この粘液とは、本来、精子が膣から子宮内へ移動するときに増加し、
精子がその中を泳ぐことによって子宮内へたどり着くため必要となるもの。
この粘液の量が不足していたり、性状不良があったり、
また抗精子抗体が存在していたりすると、元気な精子が子宮内に入れなくなり、
妊娠することが難しくなってしまいます。
また、本人に自覚症状がないままクラミジアに感染していたりすると、
頸管粘液が異常に少なかったり、まったくなくなって精子が子宮へ到達できなくなるそうです。
治療としては、頸管粘液を増やすためのホルモン療法や
クラミジアなどの細菌による場合は抗生物質の投与などが行われます。
<女性の要因>子宮着床障害
【子宮着床障害】も、不妊の要因のひとつ。
通常、女性の卵管で受精した受精卵は子宮の内膜に着床して、胎児へと成長していきます。
赤ちゃんが育っていく場所は子宮以外にないのですが、
何らかの原因で受精卵が子宮内に着床できないことがあります。
これが【子宮着床障害】です。
着床障害が起こる原因としては、
ホルモンバランスの乱れや子宮内膜症などの可能性がありますが、
はっきりとした原因はまだ特定されていないそうです。
近年では医療が発達して、排卵や受精についてはかなり克服できるそうなんですが、
子宮の着床障害については医療で手助けできることがないらしいです…。
現段階の医療の限界なんでしょうか。
せめてホルモンバランスの乱れを整えて、妊娠しやすい体づくりを目指したいですね。
<女性の要因>排卵障害
【排卵障害】も不妊の要因となります。
正常の場合の排卵は、月経開始から14日目頃に卵巣から卵子が飛び出します。
しかし卵子の発育が不十分だと順調に起こらなくなり、排卵障害となっていきます。
これが重症になると全く排卵が起こらなくなり、「無排卵症」と呼ばれる状態となります。
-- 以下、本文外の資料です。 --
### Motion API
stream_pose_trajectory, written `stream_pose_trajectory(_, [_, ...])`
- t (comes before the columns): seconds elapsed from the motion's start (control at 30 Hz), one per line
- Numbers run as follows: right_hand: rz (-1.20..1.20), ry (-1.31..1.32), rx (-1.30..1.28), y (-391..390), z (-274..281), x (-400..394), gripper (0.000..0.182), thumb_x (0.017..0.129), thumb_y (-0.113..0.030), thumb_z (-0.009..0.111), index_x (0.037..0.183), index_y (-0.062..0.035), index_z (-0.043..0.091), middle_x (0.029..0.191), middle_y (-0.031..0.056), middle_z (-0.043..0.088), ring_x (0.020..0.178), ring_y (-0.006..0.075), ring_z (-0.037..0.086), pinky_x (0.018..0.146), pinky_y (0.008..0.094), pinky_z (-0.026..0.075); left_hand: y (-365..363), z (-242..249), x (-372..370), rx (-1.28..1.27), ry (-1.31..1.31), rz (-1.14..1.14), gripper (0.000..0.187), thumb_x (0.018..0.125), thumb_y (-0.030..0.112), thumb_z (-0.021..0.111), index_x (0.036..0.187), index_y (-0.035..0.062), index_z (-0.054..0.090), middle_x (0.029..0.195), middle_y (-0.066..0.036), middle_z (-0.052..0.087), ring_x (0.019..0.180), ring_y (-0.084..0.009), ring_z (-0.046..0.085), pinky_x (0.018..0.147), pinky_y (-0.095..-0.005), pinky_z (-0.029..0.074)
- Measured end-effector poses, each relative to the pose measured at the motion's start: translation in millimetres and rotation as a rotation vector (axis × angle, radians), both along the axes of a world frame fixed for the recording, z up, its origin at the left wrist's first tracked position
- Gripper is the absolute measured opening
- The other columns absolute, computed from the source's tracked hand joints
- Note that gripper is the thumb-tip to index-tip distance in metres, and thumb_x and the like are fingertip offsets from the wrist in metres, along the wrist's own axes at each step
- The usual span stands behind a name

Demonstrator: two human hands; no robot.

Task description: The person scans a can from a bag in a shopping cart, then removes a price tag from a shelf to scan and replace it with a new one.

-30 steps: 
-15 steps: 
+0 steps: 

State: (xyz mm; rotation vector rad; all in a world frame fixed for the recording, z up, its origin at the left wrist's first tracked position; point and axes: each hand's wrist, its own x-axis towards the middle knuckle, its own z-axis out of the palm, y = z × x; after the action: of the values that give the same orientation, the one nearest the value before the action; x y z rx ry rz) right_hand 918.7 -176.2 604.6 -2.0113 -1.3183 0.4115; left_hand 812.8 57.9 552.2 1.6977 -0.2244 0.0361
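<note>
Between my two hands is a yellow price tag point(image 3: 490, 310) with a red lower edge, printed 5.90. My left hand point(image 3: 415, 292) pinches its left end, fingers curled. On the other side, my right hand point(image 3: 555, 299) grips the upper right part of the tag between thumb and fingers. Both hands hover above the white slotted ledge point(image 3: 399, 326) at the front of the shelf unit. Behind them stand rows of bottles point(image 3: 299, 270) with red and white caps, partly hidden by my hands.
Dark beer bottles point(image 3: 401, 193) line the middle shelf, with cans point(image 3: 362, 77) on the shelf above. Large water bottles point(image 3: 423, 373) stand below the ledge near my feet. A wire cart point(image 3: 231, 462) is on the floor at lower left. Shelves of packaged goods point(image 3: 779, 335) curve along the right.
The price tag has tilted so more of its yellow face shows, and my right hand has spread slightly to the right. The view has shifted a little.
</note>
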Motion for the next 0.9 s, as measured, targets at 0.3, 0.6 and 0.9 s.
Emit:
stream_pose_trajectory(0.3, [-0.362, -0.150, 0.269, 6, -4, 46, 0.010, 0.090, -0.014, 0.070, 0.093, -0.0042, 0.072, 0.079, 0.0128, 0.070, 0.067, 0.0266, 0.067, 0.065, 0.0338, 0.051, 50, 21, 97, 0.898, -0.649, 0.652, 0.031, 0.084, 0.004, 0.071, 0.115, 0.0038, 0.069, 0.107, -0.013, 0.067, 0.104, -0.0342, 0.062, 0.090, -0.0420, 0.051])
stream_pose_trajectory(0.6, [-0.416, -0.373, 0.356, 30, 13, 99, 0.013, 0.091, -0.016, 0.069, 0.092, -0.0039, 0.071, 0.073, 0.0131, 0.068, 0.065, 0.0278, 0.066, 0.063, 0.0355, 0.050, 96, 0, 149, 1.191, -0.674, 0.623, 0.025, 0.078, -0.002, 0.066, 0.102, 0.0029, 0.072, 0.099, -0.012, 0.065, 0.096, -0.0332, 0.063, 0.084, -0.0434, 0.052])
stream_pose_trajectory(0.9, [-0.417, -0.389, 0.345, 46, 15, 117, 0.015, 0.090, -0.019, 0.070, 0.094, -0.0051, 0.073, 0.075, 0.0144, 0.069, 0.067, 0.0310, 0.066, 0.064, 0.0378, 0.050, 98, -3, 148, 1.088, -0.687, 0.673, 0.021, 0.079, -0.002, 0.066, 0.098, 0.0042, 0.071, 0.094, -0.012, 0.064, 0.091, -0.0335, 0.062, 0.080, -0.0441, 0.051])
排卵障害の原因は、40歳未満でも月経が止まってしまう「早発閉経」や、
「多嚢胞性卵巣症候群」という病気の可能性も。
なかなか排卵しないと月経が不順になったり、
月経以外の出血が起きたり、月経が止まってしまいます。
排卵障害が長引くとどうしても妊娠しづらくなるので、
排卵誘発法など早めの対策を取りたいですね。